3.1 Massive MIMO-NOMA system model
Paper titles should be written in upper-case and lower-case We consider a single-cell Massive MIMO system comprising Nt transmit antennas arranged in a Uniform Linear Array (ULA) at the Base Station (BS), and K single-antenna users, where $N_t \gg K$, as depicted in Figure 1 [21], Orthogonal Frequency Division Multiplexing (OFDM) is used for modulation across Ns subcarriers.
Figure 1. Massive MIMO system
To implement the NOMA scheme, the system architecture shown in Figure 2 is adopted. By assigning different power levels to their signals, NOMA can serve several users concurrently inside a single cell, improving spectral efficiency. Signals intended for each user are assigned different power levels such that they can be separated at the receiver using power-domain multiplexing. In a general NOMA system, a BS serves MM users, all equipped with single antennas. The BS transmits signals to users through superposition coding over shared time-frequency resources. Figure 2 illustrates a SISO-NOMA system with two users. Initially, the system model is formulated under the Single Input Single Output (SISO) configuration, where the signal relationships are represented in vector form. Subsequently, the analysis is extended to the Multiple Input Multiple Output (MIMO) case, where the corresponding equations are reformulated using matrix representations in MIMO systems.
Figure 2. SISO-NOMA system
As illustrated in Figure 2, the system includes two users, labeled User1 and User2. The transmit power of User1 is lower than that of User2. Extending this scenario to MM users, the transmitted signal at the base station (BS) can be expressed as follows:
$x=\sum_{k=1}^M \sqrt{p_k s_k} \cdot E\left\{\left|s_k\right|^2\right\}=1$ (1)
In this expression, pk denotes the power allocated to the k-th user, and sk represents the transmitted signal for that user. The channel gain between the transmitter and the k-th user (for $1 \leq k \leq M$) is denoted by hk. In this study, assuming channel estimation is done leveraging an adaptive filter, the estimated channel corresponding to hk is represented by $\hat{h}_k$. Accordingly, in a channel estimation system, the actual channel can be modeled as $h_k=\hat{h}_k+e$, where e denotes the estimation error. Assuming that the estimated channels are ordered as follows:
$\left|\hat{h}_1\right|^2>\left|\hat{h}_2\right|^2>\ldots>\left|\hat{h}_M\right|^2$ (2)

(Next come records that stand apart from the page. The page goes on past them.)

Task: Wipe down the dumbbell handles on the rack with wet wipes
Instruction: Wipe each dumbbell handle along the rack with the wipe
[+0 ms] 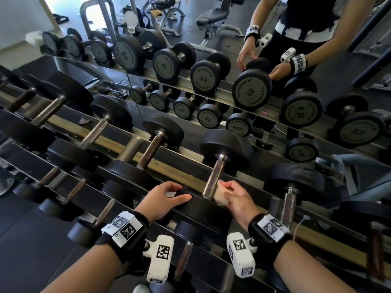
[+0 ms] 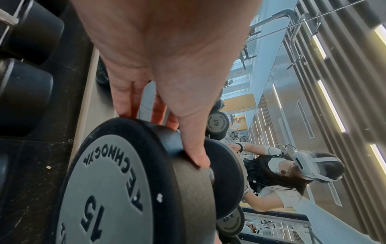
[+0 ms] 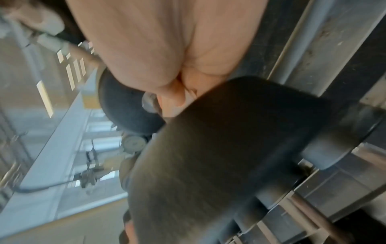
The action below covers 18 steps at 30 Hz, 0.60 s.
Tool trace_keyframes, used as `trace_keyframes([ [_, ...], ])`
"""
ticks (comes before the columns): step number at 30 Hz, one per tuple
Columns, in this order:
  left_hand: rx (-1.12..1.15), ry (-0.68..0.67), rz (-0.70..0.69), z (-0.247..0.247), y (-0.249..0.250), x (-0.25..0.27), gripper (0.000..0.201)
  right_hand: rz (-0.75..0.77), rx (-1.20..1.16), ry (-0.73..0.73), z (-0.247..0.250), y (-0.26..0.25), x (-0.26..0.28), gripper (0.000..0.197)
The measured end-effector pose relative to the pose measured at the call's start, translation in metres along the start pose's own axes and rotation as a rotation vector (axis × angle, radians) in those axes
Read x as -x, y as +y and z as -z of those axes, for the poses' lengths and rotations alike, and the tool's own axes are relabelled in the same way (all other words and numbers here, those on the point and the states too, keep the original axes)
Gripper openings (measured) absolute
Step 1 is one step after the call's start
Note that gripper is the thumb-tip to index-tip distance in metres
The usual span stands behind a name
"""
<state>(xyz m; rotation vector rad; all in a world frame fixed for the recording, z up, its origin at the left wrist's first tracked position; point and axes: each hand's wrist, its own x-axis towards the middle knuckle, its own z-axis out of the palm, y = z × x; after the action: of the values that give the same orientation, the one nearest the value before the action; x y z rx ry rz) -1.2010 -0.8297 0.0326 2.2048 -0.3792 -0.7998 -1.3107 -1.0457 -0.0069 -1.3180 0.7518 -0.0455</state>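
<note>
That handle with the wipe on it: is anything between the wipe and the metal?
Nothing visible. The right hand presses the wet wipe directly against the near end of the dumbbell handle; the left hand rests aside on the near weight head.

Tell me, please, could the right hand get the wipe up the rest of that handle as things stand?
Probably yes. The right hand holds the wipe against the lower end of the handle, and the bare metal above it looks unobstructed up to the far weight head.

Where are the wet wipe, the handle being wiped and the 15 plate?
Wet wipe (image 1: pixel 220 196): head view, bunched middle.
Handle (image 1: pixel 214 176): head view, bare mid-shaft.
15 plate (image 2: pixel 108 186): left wrist view, grey face.
</note>
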Motion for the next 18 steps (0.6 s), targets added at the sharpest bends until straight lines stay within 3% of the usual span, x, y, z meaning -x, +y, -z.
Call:
trace_keyframes([
  [3,0.003,-0.012,0.01,0.0,0.0,0.0,0.05,-0.029,-0.045,-0.039,0.011,0.002,0.006,0.028],
  [8,0.01,-0.02,0.014,0.001,0.001,0.0,0.052,-0.08,-0.102,0.181,0.027,-0.009,-0.012,0.018],
  [13,0.015,-0.016,0.02,0.0,0.001,0.001,0.052,-0.124,-0.094,0.138,0.028,-0.016,-0.027,0.024],
  [18,0.005,-0.02,0.019,0.0,0.0,0.001,0.053,-0.021,0.002,0.182,0.013,-0.015,-0.033,0.016],
])
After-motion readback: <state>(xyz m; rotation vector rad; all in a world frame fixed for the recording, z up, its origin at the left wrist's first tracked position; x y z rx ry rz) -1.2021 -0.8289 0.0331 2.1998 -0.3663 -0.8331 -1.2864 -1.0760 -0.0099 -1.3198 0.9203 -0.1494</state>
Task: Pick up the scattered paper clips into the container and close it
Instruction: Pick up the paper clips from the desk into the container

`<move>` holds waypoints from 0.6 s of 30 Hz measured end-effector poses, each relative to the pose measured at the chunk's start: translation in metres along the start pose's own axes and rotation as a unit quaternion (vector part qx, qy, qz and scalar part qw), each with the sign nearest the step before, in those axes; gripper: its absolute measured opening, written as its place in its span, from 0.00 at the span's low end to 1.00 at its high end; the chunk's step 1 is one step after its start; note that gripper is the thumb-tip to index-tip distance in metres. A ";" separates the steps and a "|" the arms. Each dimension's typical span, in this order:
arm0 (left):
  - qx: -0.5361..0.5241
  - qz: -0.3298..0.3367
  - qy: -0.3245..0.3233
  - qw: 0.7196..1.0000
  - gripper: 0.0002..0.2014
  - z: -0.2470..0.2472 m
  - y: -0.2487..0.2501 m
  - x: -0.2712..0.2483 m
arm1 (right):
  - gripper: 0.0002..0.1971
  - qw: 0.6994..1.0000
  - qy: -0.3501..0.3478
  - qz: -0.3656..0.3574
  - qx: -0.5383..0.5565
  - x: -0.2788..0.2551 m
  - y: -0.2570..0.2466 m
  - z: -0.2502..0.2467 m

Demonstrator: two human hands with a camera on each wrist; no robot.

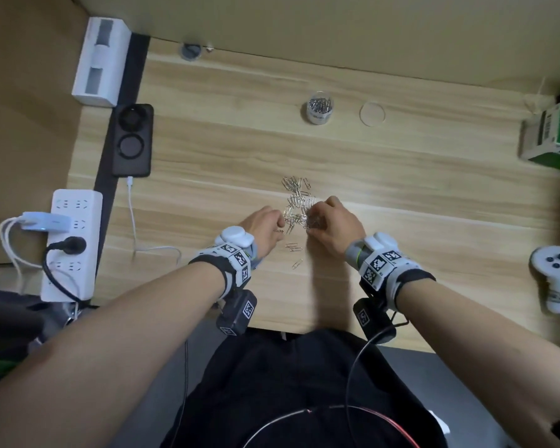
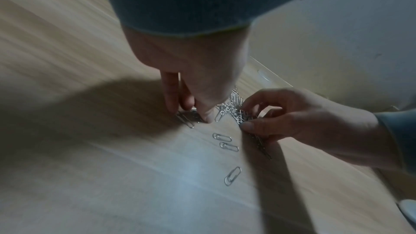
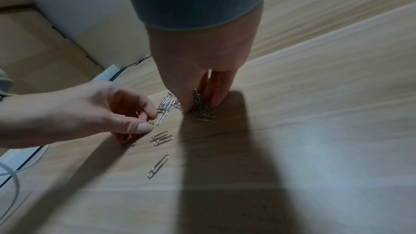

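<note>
**Both hands down in the clip pile**

Here both hands work at the near middle of the wooden desk (image 1: 401, 195), close to its front edge. The left hand (image 1: 265, 228) has its fingers curled, pinching a few paper clips against the desk surface; in the left wrist view those clips lie flat under its thumb and fingertips (image 2: 173, 106). The right hand (image 1: 333, 225) is bunched around a thick clump of clips, thumb on one side and fingers on the other, with the clump touching the desk.

The scattered paper clips (image 1: 297, 195) form a loose heap that runs from between the two hands toward the middle of the desk. Two loose clips (image 1: 293, 247) lie side by side just nearer the front edge, and a single clip (image 1: 297, 263) lies nearer still, apart from the pair.

The container (image 1: 319, 108), a small clear round tub, stands upright and uncovered toward the back edge, well apart from the hands, with clips already inside. Its lid (image 1: 372, 113), a clear disc, lies flat just to its right, not touching it.

A black phone (image 1: 132, 140) lies at the left edge with a white cable plugged in. A white controller (image 1: 552, 278) lies near the right edge, and a green box (image 1: 553, 137) sits toward the back right corner.
</note>
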State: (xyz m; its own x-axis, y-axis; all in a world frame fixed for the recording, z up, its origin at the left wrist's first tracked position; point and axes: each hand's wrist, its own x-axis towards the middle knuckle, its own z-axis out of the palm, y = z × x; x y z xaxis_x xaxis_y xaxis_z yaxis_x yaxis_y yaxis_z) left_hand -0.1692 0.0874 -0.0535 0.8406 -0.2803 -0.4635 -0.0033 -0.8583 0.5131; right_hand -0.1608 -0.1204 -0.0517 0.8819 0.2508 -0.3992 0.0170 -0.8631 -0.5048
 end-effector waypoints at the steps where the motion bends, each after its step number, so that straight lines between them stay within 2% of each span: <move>1: -0.002 -0.007 -0.001 1.000 0.08 0.000 0.000 0.003 | 0.16 1.000 -0.001 -0.001 0.003 0.002 -0.002 0.000; 5: 0.003 -0.021 -0.002 1.000 0.04 0.000 0.001 0.012 | 0.10 1.000 -0.013 0.004 0.012 0.011 -0.003 -0.004; 9: 0.002 -0.008 0.006 1.000 0.02 -0.003 0.005 0.016 | 0.05 1.000 -0.019 -0.002 0.018 0.017 -0.001 -0.012; 14: 0.018 0.018 0.019 0.999 0.03 -0.014 0.012 0.028 | 0.04 0.998 -0.032 0.030 0.040 0.023 0.002 -0.024; 18: 0.015 0.033 0.018 0.999 0.06 -0.020 0.018 0.046 | 0.07 0.993 -0.019 0.075 0.092 0.026 0.015 -0.038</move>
State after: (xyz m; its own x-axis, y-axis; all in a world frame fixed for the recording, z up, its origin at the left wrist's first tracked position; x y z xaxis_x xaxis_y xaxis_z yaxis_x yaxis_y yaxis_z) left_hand -0.1196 0.0674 -0.0509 0.8570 -0.3207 -0.4034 -0.0741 -0.8513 0.5194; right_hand -0.1198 -0.1432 -0.0408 0.8492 0.1451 -0.5077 -0.2031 -0.7978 -0.5677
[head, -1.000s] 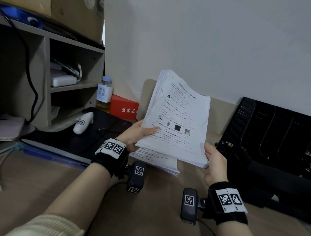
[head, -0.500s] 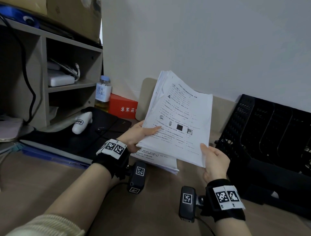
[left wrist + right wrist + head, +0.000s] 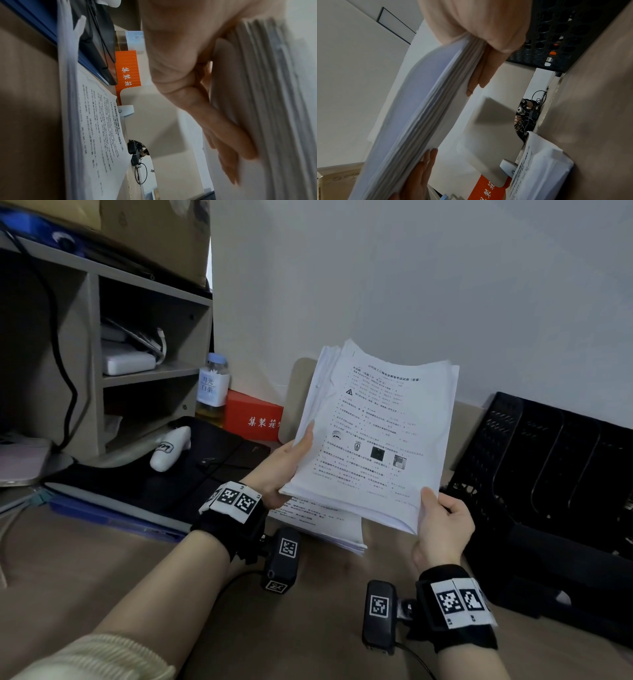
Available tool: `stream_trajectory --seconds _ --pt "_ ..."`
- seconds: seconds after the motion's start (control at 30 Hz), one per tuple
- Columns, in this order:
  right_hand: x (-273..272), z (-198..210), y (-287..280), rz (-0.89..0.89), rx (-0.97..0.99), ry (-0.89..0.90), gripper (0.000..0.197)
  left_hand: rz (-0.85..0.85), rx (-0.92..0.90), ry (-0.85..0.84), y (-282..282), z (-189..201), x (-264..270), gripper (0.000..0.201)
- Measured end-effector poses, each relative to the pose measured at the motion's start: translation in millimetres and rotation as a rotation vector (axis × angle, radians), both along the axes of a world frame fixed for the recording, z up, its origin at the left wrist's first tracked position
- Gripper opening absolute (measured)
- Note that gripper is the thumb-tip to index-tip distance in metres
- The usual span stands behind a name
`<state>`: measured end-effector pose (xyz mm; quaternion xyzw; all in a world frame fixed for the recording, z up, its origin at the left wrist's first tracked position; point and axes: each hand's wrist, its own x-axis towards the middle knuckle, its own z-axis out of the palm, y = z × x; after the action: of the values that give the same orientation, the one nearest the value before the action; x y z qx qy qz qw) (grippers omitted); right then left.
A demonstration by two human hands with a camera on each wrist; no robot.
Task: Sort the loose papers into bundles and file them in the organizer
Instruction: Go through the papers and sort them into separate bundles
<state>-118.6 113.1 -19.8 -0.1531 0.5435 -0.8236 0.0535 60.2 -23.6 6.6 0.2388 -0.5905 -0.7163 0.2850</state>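
A thick bundle of printed white papers (image 3: 376, 433) is held up off the desk, tilted toward me. My left hand (image 3: 284, 463) grips its left edge, thumb on the top sheet and fingers (image 3: 228, 135) underneath. My right hand (image 3: 442, 522) grips the lower right corner (image 3: 471, 51), thumb on top. A second stack of papers (image 3: 322, 525) lies flat on the desk below the bundle, also seen in the left wrist view (image 3: 99, 135). The black perforated file organizer (image 3: 555, 467) stands at the right, just beyond my right hand.
A wooden shelf unit (image 3: 144, 378) stands at the left with a bottle (image 3: 212, 388) and a red box (image 3: 251, 416) beside it. A black pad (image 3: 154, 474) carries a white device (image 3: 169, 448). A rounded beige board (image 3: 294, 398) leans on the wall behind the bundle.
The bundle has tipped slightly more upright and shifted a little right. My right hand slid up the lower right corner; my left hand kept its grip.
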Motion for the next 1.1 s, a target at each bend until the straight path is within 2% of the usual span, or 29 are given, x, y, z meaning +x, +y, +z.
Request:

It follows that greater transmission power is allocated to users with weaker channel gains. This implies that the power allocation across users is arranged as $p_1<p_2<\ldots<p_M$. The total power of the system is then computed according to the following relation:
$P_t=\sum_{k=1}^M p_k$ (3)
The received signal at user k is:
$\mathcal{y}_k=h_k x+n_k$ (4)
Substituting (1) into (4), we get:
$\mathcal{y}_k=h_k \sum_{j=1}^M \sqrt{p_j} s_j+n_k$ (5)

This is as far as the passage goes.